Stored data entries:
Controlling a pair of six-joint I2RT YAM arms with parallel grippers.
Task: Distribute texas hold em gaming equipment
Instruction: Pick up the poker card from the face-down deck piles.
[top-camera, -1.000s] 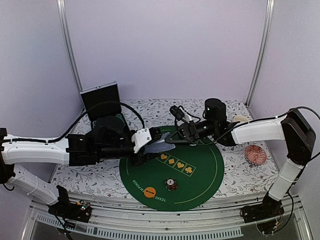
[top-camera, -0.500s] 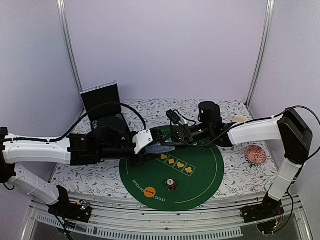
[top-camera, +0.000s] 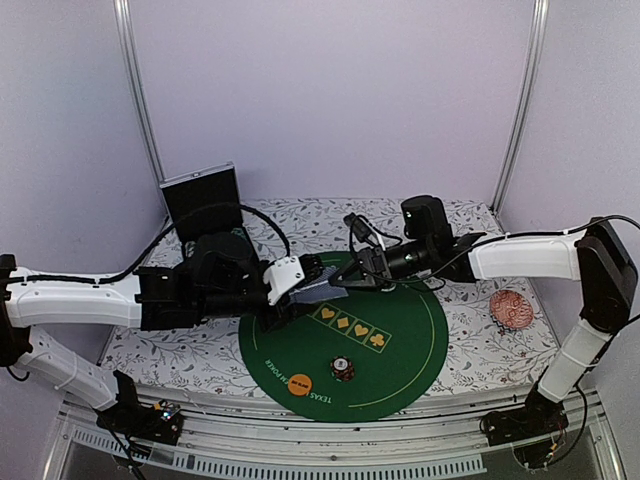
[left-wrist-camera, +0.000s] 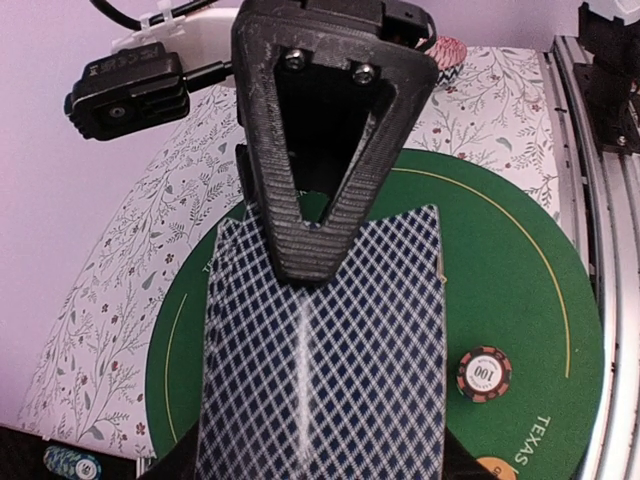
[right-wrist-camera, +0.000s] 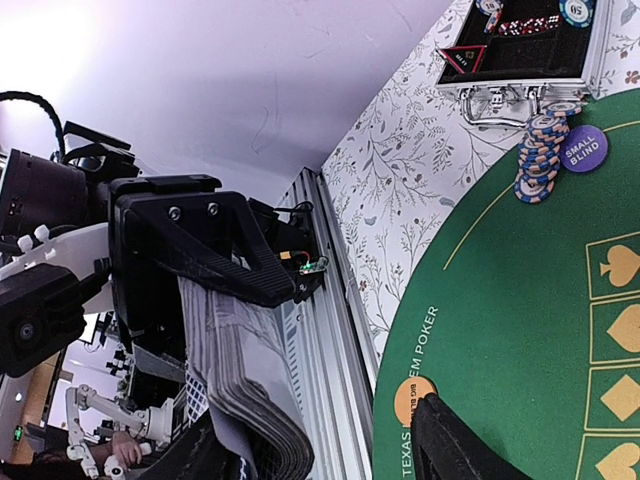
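Left tool (left-wrist-camera: 316, 275) grips cards (left-wrist-camera: 330, 370); chip (left-wrist-camera: 484, 373) reads 100.

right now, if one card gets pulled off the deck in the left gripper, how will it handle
Probably thin and bendy: the deck bows along its edge. Likely slippery: its cards sit slightly fanned, so one should slide free.

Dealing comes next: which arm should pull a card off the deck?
Right. The left gripper is clamped on the card deck and should keep holding it; the right gripper stands open right at the deck's edge.
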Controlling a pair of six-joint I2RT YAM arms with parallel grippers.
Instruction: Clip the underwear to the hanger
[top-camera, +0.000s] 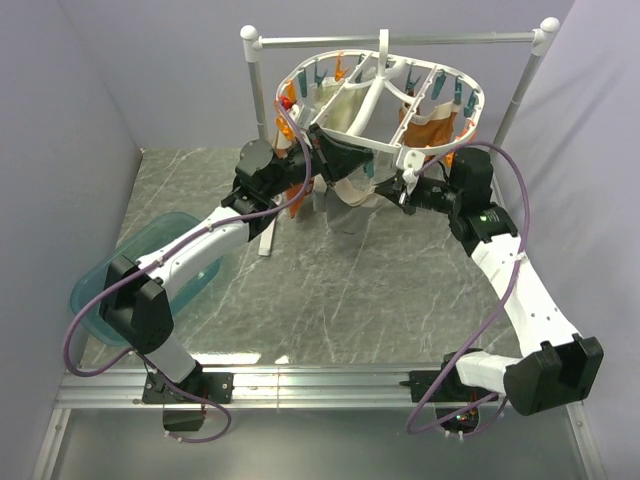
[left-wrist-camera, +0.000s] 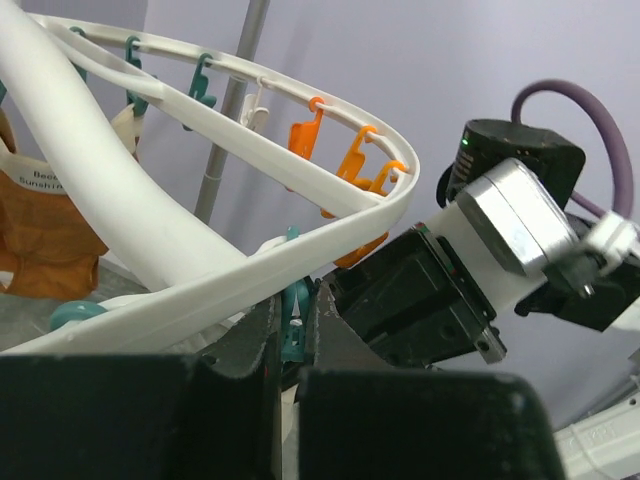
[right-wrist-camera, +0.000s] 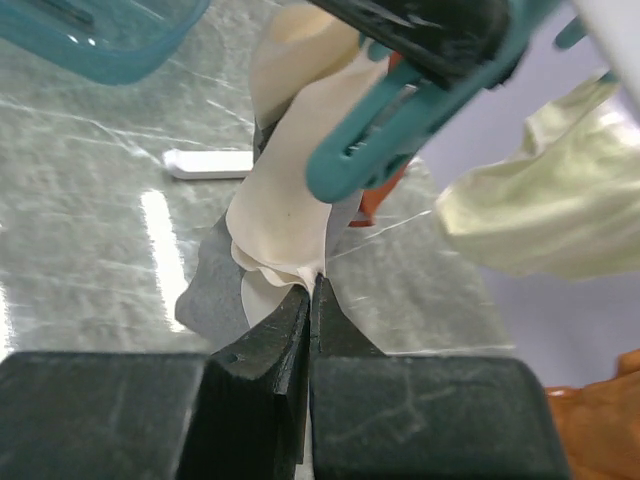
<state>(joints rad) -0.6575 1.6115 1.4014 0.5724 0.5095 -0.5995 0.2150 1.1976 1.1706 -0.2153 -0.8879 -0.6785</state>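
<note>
The white oval hanger hangs from the rail, with orange and teal pegs round its rim. Under its front rim hangs the cream-beige underwear, its grey part low. My right gripper is shut on its edge; in the right wrist view the jaws pinch the cream cloth. My left gripper reaches up to the front rim. In the left wrist view its jaws are shut on a teal peg below the rim. That peg stands just above the cloth.
A silver rail stand with white knobs carries the hanger. Rust-orange garments and a cream garment hang from other pegs. A teal bin sits at the left on the marble table. Grey walls close in on both sides.
</note>
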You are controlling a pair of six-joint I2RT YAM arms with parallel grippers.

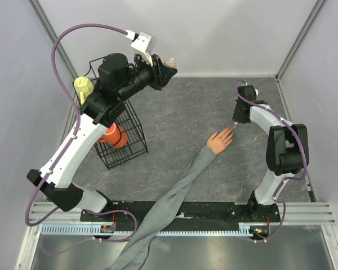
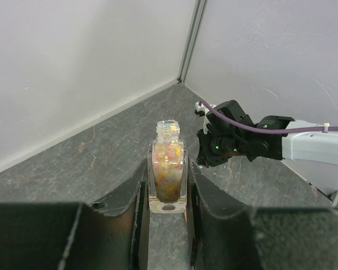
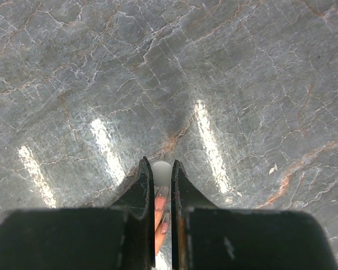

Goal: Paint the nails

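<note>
View from above: a small peach mannequin hand (image 1: 218, 140) lies palm-down on a grey, marble-patterned tabletop (image 1: 174, 112), and I use it as my reference throughout. Its long grey sleeve (image 1: 183, 183) trails from the wrist back toward the arm bases. The nails (image 3: 164, 227) sit at its fingertips, tiny and reddish-pink, visible only in the right wrist view. My right hand (image 3: 161, 169) hovers just over those fingertips. Its fingers are almost together, clamped on a small pale round thing I take to be the brush cap (image 3: 161, 173). I cannot make out the bristles. My left hand (image 2: 168, 169) is raised well away from the mannequin hand, toward the far left. It is clamped on the flat sides of an uncapped glass polish bottle (image 2: 168, 183), held upright. A black wire basket (image 1: 129, 132) stands to the mannequin hand's left. I judge the nails hard, smooth and far too small to grasp, so only the brush tip should touch them. The mannequin hand looks light and may slide under a sideways push, and the soft sleeve would not anchor it. If it needs steadying, I would hold it at the wrist.
</note>
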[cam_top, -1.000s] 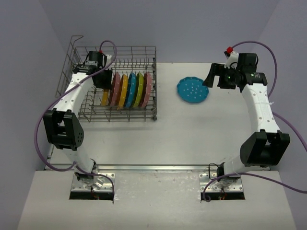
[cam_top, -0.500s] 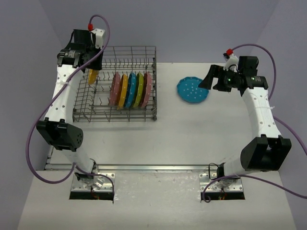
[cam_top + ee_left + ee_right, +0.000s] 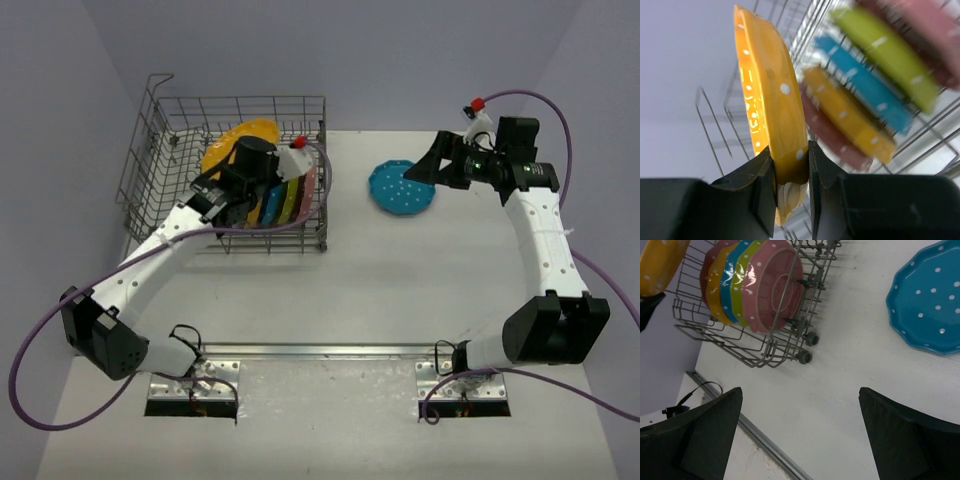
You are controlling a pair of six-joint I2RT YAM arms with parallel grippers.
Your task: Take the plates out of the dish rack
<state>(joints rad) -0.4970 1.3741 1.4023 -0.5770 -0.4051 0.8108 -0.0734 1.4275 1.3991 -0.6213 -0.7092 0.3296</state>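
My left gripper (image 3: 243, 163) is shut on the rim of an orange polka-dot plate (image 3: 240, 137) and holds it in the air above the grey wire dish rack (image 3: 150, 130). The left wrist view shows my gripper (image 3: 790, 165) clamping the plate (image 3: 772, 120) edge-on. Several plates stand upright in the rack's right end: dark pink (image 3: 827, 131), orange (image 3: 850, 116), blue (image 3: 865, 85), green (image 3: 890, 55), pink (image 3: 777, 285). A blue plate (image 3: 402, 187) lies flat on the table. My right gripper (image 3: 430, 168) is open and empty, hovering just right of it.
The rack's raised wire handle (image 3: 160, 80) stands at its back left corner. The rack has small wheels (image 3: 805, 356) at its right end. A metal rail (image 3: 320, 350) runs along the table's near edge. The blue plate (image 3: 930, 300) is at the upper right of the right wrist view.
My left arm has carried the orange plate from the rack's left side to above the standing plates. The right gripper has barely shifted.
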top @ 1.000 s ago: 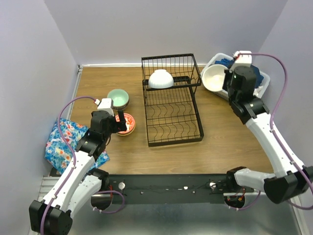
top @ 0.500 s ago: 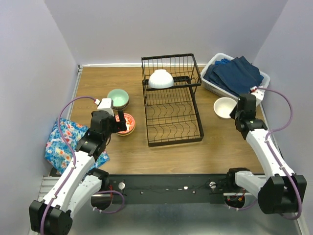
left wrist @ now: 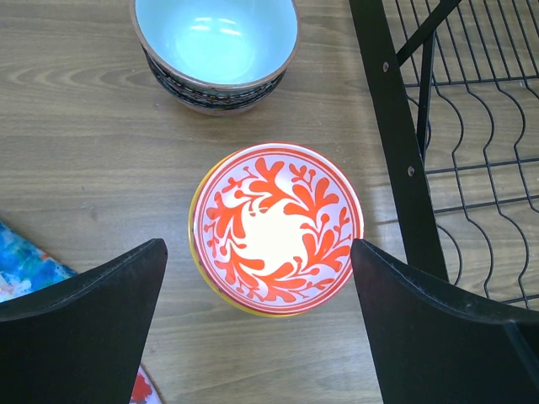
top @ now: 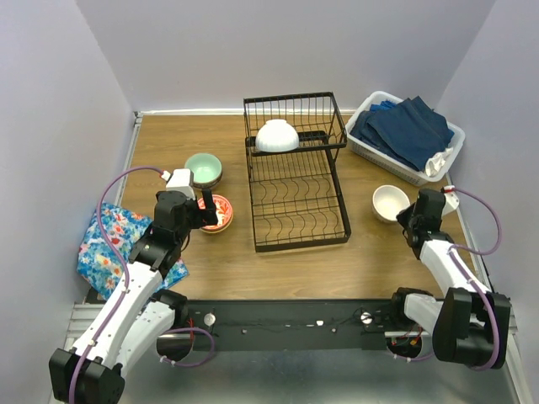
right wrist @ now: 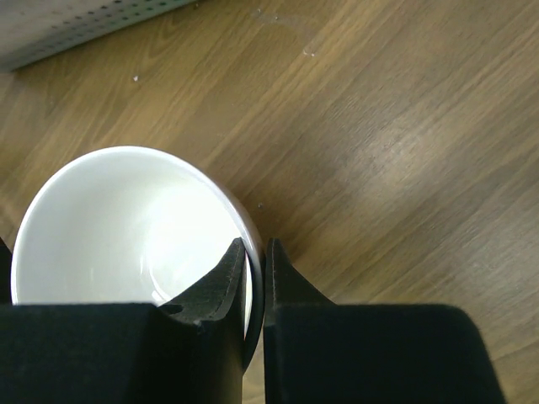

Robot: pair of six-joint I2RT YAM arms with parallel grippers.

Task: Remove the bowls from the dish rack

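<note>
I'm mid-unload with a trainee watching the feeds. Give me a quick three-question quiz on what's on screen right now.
1. True or false: the left gripper is shut on the red-patterned bowl.
2. What does the right gripper pinch? A) the rim of the plain white bowl; B) a blue cloth; C) the mint-green bowl.
3. How many bowls are in the dish rack?
Key: 1. False: its jaws stand open above the red-patterned bowl. 2. A. 3. One, the upturned white bowl on the raised shelf.

One bowl on the dish rack
</note>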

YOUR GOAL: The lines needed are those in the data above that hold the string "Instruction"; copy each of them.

TASK ANSWER:
Instruction: Pick up the poker card from the face-down deck piles.
Instruction: Clip the underwear to the hanger

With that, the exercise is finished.